▸ WHAT IS BEING ASKED: Print, exactly as they stand, the lines below from the one that has "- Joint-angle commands" to the one that has "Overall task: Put", inclusive, leaving out the pictures.

▸ DATA EXCERPTS:
=======
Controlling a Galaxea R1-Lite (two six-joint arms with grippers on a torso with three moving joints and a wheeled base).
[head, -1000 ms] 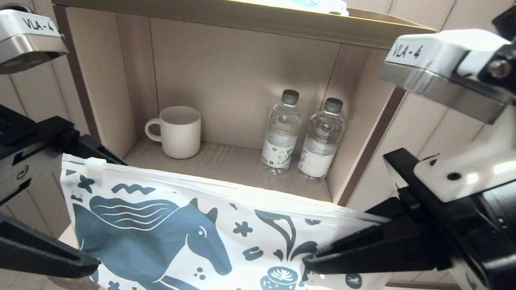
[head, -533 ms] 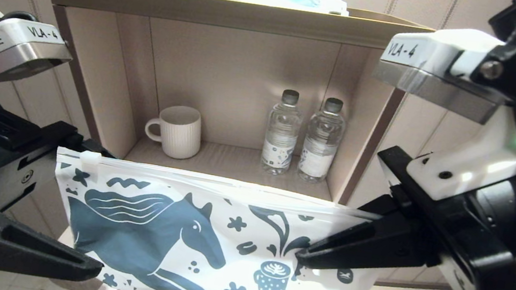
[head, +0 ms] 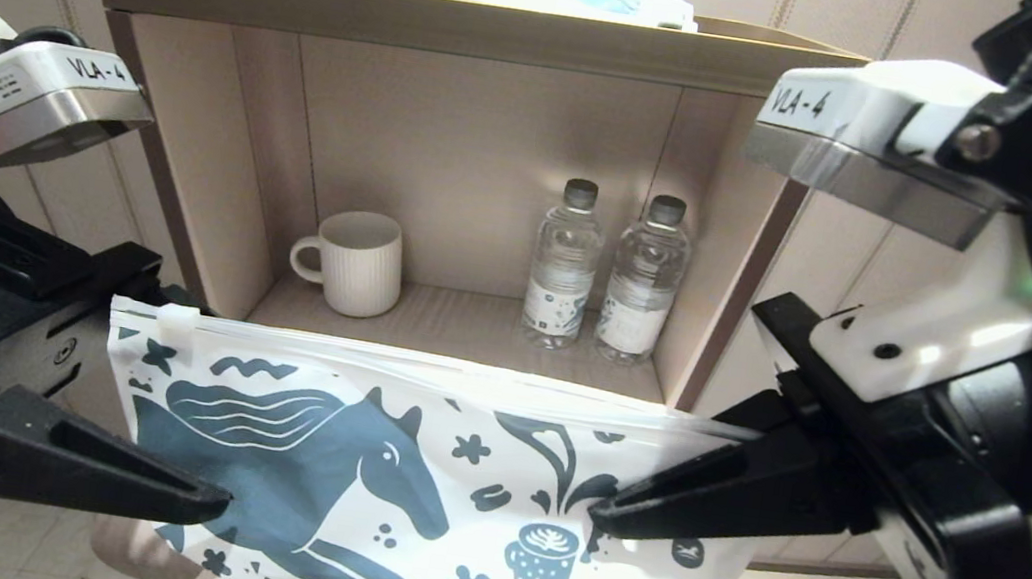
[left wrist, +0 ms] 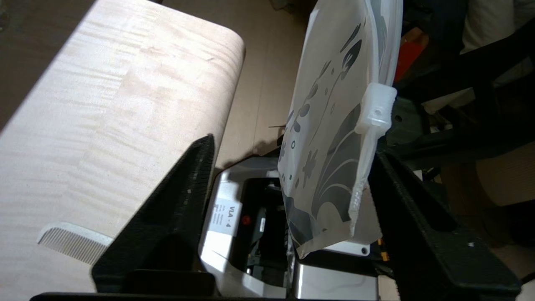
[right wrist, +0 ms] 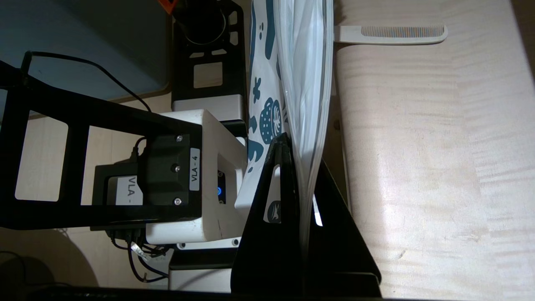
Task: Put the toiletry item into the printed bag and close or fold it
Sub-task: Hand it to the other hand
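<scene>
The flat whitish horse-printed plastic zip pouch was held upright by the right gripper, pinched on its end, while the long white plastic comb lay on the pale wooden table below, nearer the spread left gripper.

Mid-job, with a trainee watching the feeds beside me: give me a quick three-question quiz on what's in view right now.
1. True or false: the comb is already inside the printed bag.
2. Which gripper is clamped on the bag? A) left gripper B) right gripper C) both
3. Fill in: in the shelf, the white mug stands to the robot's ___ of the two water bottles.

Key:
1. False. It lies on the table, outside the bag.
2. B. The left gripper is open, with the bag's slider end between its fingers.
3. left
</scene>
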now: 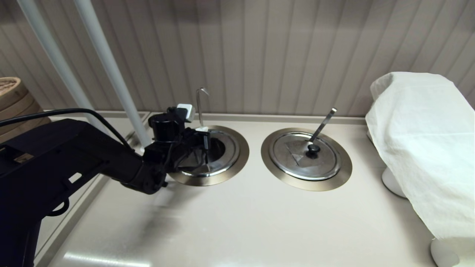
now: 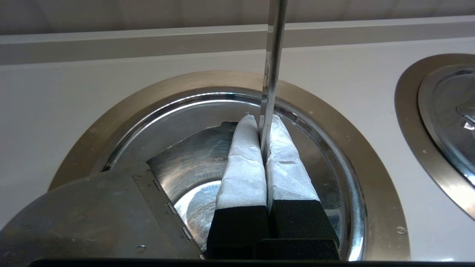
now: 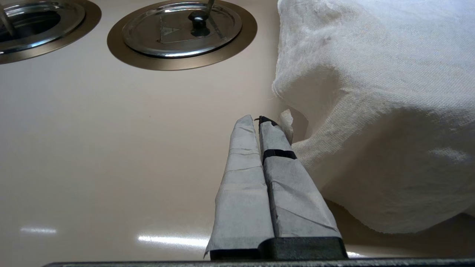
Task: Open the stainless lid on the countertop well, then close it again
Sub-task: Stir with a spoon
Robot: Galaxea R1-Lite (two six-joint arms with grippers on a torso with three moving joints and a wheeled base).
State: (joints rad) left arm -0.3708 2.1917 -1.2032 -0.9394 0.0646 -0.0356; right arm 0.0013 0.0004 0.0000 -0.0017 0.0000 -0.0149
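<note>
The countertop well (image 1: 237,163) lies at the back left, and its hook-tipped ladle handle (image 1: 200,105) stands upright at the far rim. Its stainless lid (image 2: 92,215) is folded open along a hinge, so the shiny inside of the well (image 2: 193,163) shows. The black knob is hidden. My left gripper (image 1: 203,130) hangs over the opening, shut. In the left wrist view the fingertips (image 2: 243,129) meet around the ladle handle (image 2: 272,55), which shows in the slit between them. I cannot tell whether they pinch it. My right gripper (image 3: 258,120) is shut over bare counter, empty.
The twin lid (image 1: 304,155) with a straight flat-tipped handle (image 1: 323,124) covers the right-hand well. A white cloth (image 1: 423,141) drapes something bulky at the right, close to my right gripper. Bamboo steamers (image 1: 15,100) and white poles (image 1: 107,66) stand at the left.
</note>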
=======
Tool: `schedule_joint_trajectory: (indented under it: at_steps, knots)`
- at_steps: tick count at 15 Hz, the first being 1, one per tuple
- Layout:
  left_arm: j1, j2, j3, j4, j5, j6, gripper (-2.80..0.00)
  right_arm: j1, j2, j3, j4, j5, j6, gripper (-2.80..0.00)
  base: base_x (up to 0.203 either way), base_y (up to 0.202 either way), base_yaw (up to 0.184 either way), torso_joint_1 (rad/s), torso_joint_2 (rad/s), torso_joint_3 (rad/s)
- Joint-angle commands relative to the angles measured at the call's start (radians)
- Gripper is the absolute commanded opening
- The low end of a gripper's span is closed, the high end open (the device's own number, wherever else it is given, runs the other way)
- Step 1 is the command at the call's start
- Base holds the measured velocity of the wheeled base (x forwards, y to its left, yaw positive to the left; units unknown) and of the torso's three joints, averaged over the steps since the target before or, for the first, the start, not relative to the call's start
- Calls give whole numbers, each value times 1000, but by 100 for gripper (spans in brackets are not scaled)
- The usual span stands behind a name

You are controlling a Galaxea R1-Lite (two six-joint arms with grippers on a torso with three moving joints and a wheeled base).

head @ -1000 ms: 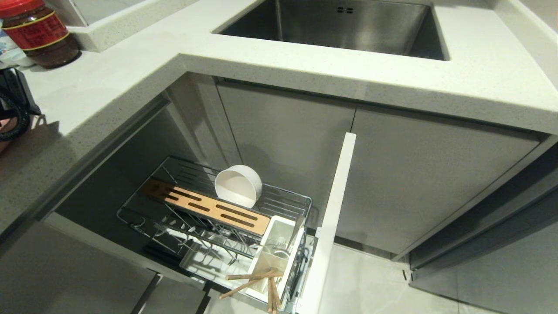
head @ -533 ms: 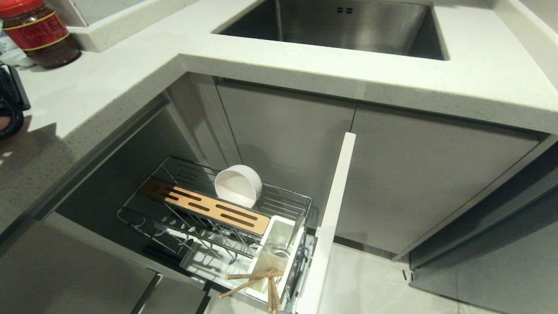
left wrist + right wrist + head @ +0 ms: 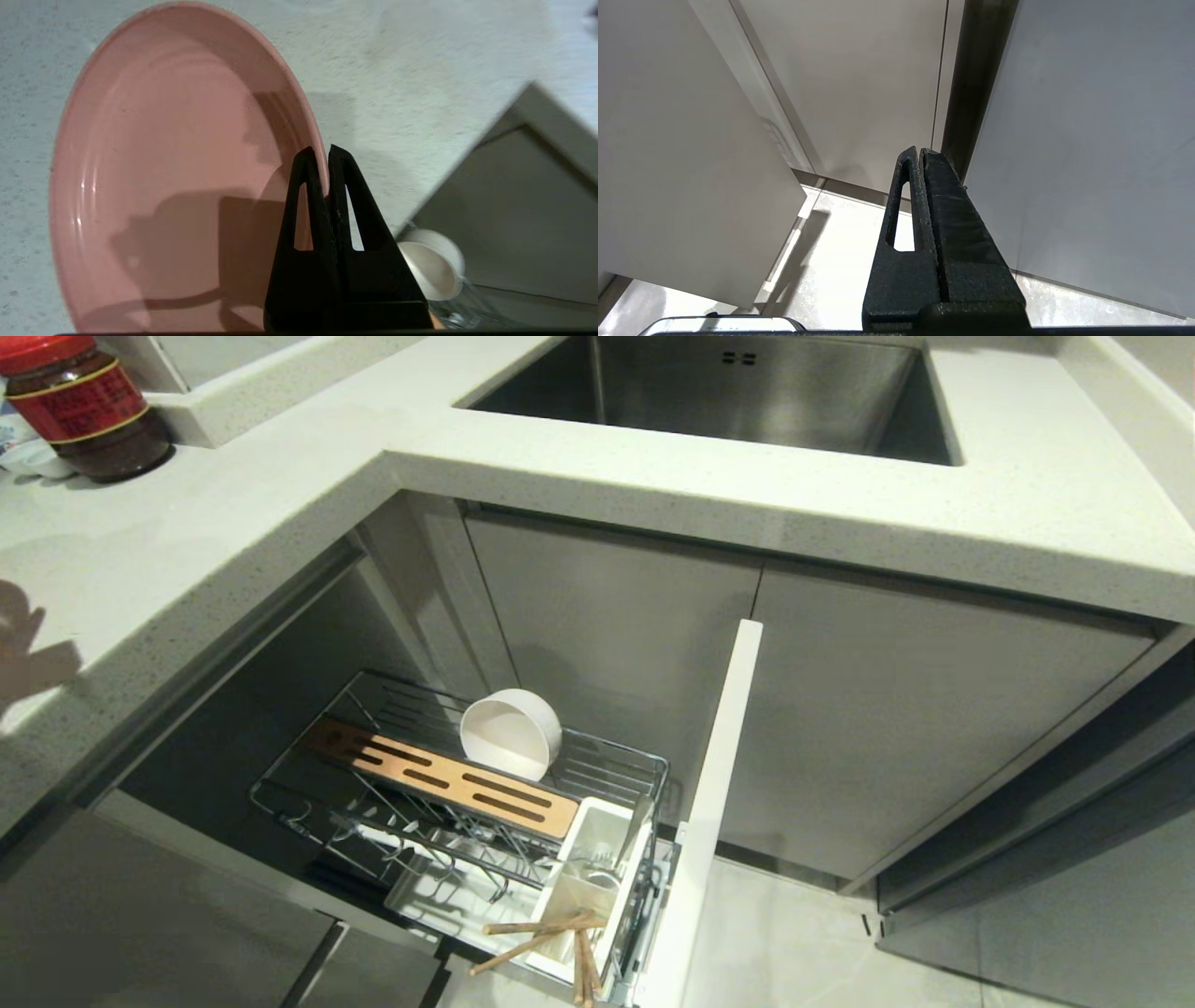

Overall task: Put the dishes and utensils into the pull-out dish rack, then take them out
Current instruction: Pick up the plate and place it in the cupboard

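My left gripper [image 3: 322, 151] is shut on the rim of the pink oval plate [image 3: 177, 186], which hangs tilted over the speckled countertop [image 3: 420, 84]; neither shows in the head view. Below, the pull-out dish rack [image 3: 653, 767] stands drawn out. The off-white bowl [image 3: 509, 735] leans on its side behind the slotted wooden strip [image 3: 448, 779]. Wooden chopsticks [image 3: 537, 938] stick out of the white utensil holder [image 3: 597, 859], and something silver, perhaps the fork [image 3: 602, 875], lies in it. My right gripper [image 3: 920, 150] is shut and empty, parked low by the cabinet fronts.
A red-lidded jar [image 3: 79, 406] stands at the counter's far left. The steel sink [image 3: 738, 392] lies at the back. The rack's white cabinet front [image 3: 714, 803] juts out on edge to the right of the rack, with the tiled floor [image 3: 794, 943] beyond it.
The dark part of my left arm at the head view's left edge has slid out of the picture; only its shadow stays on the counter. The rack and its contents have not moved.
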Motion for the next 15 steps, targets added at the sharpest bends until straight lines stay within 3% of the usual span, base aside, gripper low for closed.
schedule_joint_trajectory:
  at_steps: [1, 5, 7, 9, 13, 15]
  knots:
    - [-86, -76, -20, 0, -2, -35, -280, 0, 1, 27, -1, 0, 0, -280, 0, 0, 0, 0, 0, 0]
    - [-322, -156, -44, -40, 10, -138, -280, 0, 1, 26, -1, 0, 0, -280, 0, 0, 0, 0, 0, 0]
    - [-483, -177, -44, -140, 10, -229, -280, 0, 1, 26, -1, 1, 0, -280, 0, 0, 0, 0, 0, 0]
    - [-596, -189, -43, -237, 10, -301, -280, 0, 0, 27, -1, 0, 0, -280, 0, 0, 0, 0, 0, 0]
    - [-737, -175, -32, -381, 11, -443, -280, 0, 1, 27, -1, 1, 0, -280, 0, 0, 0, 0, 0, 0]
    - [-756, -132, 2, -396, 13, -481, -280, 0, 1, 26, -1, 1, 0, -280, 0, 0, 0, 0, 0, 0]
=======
▸ RESPONSE TO THIS EXERCISE:
- Joint-angle commands relative to the angles measured at the call's start (radians)
- Gripper is the absolute commanded opening
- The low end of a gripper's span is closed, the high end open (the device's own number, wherever else it is given, runs the other way)
- Step 1 is the command at the call's start
- Base holds the measured velocity of the wheeled base (x forwards, y to its left, yaw positive to the left; units unknown) and of the torso's three joints, averaged over the steps since the target before or, for the first, the start, not relative to the call's start
- Calls give whole numbers, each value times 1000, but by 100 for gripper (spans in brackets are not scaled)
- The usual span stands behind a name

You are controlling a Galaxea R1-Lite (two six-joint arms with grippers on a torso with three moving joints and a wheeled base).

head @ -1000 ms: 
head @ -533 ms: 
left wrist + right wrist + head @ +0 ms: 

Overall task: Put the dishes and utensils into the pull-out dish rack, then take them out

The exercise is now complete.